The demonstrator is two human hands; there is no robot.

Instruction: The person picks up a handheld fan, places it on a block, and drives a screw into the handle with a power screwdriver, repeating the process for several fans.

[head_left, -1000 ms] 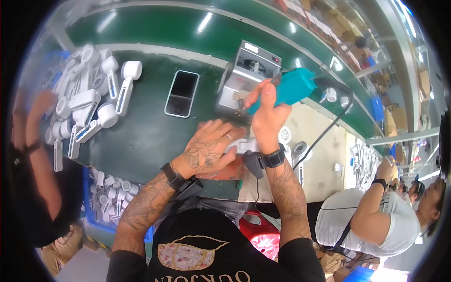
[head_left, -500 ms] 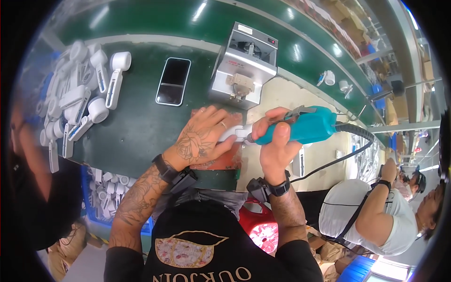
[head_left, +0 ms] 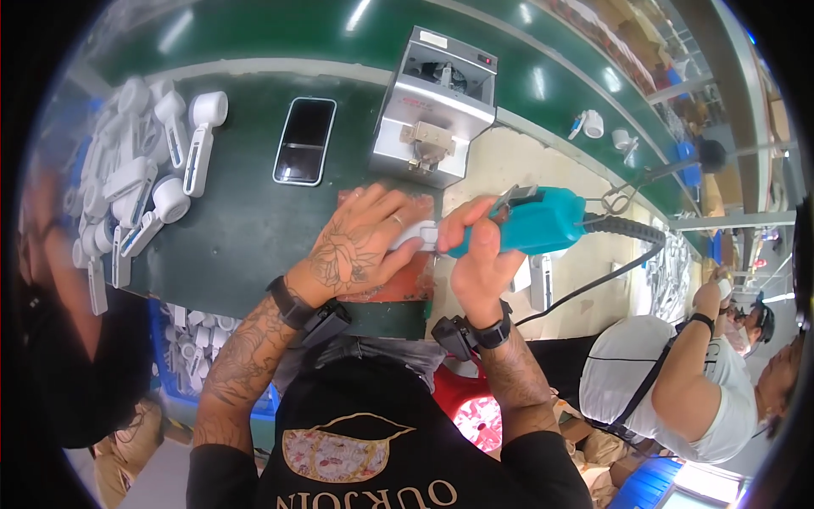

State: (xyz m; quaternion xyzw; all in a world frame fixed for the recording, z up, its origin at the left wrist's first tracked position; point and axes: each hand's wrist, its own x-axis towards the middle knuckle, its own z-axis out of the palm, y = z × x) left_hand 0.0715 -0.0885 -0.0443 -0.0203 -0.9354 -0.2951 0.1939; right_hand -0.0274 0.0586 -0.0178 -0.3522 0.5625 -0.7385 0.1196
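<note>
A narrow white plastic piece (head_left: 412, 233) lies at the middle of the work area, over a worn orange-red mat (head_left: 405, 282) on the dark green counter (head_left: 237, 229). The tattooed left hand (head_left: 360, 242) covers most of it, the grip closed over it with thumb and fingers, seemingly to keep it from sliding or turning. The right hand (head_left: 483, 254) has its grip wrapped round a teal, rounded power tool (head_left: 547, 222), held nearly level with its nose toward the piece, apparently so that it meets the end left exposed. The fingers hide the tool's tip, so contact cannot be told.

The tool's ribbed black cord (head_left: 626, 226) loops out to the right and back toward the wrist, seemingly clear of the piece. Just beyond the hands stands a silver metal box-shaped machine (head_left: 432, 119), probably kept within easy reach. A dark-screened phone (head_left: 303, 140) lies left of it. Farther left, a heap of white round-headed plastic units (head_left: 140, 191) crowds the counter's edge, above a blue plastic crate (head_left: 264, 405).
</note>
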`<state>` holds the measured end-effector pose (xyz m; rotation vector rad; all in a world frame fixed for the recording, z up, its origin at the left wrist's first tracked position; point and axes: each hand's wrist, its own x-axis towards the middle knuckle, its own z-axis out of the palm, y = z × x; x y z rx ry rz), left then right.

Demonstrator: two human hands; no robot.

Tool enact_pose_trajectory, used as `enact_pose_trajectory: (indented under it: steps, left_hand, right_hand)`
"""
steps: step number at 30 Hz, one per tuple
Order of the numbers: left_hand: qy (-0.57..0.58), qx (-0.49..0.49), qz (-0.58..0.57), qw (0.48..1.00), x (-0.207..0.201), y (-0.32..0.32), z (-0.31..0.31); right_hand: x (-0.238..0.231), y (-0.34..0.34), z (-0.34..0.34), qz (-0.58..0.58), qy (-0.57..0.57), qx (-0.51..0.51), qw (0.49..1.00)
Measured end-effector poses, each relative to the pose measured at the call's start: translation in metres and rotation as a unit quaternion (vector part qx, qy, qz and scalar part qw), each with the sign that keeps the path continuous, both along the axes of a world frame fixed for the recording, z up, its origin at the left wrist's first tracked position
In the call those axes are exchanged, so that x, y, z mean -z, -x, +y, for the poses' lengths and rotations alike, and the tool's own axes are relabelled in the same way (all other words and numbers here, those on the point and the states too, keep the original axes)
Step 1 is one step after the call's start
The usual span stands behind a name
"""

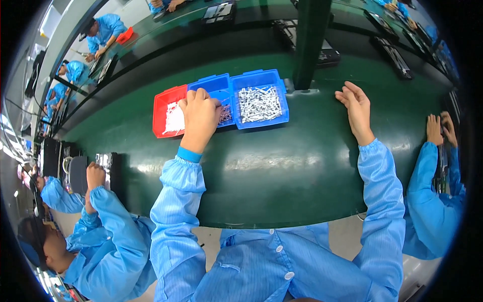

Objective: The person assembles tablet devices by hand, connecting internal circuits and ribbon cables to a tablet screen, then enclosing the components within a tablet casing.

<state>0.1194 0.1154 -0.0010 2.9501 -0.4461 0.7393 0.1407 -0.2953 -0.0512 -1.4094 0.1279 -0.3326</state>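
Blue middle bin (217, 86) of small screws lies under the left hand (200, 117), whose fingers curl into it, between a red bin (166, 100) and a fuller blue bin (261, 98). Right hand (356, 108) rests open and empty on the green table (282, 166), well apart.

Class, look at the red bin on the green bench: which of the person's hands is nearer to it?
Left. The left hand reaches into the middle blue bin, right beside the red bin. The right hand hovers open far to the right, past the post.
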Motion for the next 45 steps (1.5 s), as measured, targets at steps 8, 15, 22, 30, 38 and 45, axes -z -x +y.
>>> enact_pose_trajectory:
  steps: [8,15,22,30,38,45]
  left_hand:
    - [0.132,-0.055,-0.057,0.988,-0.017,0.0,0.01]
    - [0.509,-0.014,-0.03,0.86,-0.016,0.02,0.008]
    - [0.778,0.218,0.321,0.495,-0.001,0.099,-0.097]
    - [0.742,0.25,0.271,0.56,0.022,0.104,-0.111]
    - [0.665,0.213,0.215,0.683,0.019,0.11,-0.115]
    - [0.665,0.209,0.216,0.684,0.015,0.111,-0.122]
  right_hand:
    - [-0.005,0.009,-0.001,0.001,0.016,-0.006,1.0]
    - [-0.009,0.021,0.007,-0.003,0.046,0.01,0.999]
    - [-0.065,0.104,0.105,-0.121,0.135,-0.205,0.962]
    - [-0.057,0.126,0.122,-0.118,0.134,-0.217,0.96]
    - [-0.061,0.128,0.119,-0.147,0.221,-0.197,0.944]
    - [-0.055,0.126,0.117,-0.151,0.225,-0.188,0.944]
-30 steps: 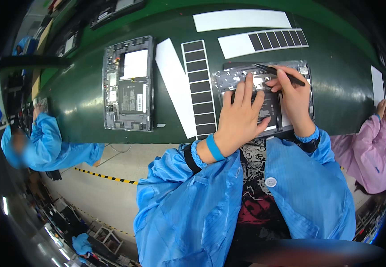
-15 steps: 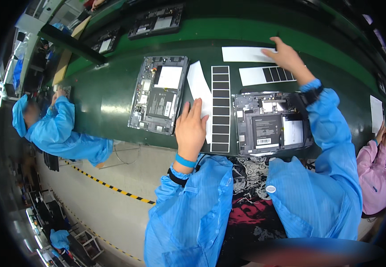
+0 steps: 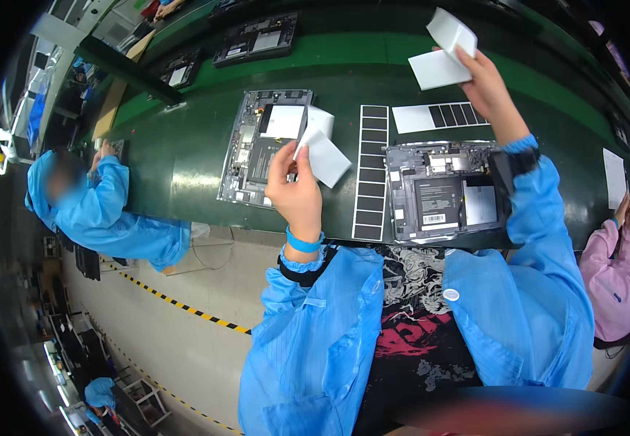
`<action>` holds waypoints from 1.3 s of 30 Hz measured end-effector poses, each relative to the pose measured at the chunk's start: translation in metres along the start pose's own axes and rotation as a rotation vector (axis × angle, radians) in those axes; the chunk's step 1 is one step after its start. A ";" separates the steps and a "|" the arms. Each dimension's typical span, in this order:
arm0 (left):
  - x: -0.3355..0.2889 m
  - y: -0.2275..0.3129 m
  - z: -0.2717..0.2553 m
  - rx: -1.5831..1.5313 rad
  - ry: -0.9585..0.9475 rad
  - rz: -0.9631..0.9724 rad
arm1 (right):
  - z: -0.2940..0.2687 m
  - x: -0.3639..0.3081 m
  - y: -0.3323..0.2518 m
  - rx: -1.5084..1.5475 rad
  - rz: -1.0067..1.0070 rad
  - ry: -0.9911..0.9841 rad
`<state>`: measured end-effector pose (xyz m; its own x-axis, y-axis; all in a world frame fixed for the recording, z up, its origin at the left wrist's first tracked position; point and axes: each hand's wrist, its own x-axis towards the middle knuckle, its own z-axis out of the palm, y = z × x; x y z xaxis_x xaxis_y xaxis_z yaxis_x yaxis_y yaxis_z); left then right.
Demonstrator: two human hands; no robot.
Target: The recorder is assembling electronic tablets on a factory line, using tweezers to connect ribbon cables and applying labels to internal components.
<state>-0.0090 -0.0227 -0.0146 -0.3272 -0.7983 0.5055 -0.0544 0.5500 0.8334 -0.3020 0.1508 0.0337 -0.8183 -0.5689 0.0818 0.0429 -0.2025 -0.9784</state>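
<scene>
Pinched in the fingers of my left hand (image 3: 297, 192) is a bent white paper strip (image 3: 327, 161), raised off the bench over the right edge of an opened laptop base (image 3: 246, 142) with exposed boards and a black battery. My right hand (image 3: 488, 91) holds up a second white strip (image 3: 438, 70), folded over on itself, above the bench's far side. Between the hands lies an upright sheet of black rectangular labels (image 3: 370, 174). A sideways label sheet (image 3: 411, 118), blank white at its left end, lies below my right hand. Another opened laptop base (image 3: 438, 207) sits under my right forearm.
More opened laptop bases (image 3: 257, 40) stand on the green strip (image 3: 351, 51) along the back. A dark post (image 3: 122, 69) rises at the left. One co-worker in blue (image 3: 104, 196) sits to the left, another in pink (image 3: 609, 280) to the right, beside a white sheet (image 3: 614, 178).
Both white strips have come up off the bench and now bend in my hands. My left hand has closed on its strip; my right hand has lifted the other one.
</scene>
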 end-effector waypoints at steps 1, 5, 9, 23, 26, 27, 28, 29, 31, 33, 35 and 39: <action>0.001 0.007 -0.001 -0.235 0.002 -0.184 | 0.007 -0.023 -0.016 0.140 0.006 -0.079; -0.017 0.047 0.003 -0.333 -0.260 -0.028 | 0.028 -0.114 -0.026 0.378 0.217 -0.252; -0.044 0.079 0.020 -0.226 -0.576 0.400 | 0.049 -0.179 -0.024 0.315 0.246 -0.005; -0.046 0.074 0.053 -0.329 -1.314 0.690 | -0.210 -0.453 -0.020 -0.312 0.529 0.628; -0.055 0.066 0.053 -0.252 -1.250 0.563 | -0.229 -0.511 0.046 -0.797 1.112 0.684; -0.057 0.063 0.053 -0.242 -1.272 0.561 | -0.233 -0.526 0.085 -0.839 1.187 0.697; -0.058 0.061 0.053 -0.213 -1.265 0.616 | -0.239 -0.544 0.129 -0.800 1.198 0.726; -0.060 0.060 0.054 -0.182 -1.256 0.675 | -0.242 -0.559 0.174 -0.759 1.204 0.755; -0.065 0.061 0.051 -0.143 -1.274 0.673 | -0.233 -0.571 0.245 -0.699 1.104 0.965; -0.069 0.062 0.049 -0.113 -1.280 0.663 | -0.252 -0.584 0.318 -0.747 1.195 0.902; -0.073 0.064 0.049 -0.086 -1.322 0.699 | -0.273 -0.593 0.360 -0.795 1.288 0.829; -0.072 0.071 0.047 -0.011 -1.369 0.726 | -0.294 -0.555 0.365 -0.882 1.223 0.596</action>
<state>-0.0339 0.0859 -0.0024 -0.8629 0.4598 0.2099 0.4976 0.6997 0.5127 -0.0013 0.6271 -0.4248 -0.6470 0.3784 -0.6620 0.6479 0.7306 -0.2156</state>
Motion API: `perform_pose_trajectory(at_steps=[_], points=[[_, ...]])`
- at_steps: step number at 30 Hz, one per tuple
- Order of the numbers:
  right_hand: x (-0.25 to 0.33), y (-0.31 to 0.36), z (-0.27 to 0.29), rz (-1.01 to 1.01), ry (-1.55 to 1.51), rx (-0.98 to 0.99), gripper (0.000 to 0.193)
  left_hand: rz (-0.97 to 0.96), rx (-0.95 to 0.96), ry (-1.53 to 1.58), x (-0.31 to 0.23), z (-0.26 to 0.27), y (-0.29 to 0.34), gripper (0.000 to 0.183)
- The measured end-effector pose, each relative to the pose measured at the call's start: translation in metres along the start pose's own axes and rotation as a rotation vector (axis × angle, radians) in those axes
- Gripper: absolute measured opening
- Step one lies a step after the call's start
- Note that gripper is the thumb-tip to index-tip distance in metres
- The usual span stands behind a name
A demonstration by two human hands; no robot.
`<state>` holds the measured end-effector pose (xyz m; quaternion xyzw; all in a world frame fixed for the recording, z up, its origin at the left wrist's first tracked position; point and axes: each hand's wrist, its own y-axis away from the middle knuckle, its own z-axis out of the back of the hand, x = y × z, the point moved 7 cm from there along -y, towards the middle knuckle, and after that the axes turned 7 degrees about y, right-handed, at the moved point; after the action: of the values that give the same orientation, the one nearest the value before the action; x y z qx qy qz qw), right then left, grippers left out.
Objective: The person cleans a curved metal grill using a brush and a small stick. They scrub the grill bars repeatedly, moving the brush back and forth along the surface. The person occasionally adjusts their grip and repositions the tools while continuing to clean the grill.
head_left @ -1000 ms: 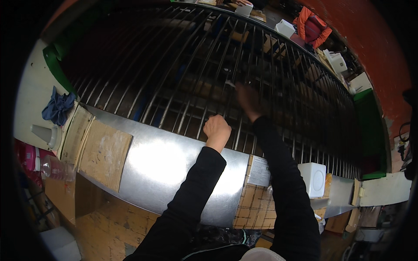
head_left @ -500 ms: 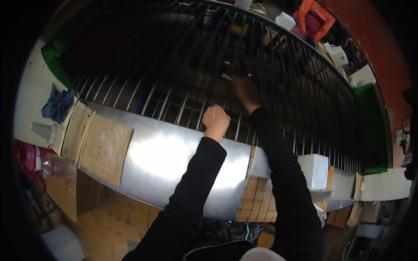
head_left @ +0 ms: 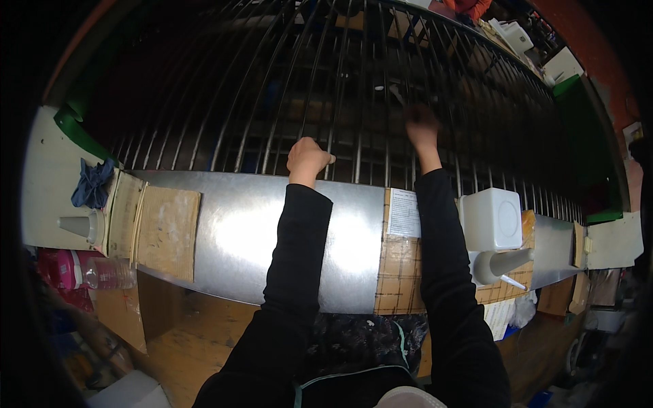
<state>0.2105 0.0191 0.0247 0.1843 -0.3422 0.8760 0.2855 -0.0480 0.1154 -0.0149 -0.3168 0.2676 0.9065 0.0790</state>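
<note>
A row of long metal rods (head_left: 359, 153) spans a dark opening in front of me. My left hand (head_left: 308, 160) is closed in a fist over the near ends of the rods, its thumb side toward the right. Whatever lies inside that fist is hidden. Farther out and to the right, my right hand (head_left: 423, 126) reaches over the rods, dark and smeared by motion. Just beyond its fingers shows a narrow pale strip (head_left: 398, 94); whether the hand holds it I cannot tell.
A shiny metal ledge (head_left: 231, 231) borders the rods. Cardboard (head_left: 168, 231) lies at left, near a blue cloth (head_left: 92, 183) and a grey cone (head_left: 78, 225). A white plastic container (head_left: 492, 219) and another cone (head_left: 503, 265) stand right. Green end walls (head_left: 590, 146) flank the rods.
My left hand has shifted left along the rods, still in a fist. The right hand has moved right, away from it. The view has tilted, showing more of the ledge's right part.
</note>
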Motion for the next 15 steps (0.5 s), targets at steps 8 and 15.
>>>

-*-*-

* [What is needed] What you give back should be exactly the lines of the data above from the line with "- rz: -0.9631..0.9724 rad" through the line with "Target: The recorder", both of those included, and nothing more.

* [Task output]
  - rz: -0.9631..0.9724 rad
arm1 (right):
  - z: -0.2940..0.2687 m
  - x: -0.3639..0.3081 m
  - y: -0.3323..0.2518 m
  - rx: -1.5084..1.5475 rad
  - rz: -1.0067..1.0070 rad
  - ry: -0.9911..0.9841 rad
`<state>`: measured end-effector pose (xyz m; its own x-axis, y-axis; all in a world frame fixed for the recording, z up, its origin at the left wrist's first tracked position; point and axes: each hand's wrist, its own x-axis towards the middle knuckle, its own z-axis out of the palm, y = z × x; x y z xaxis_x xaxis_y xaxis_z yaxis_x yaxis_y yaxis_z); left then right.
Demonstrator: two human hands; no robot.
Target: The recorder is assembling electronic tablets on a factory line, using tweezers to connect ribbon cables and applying labels to internal components.

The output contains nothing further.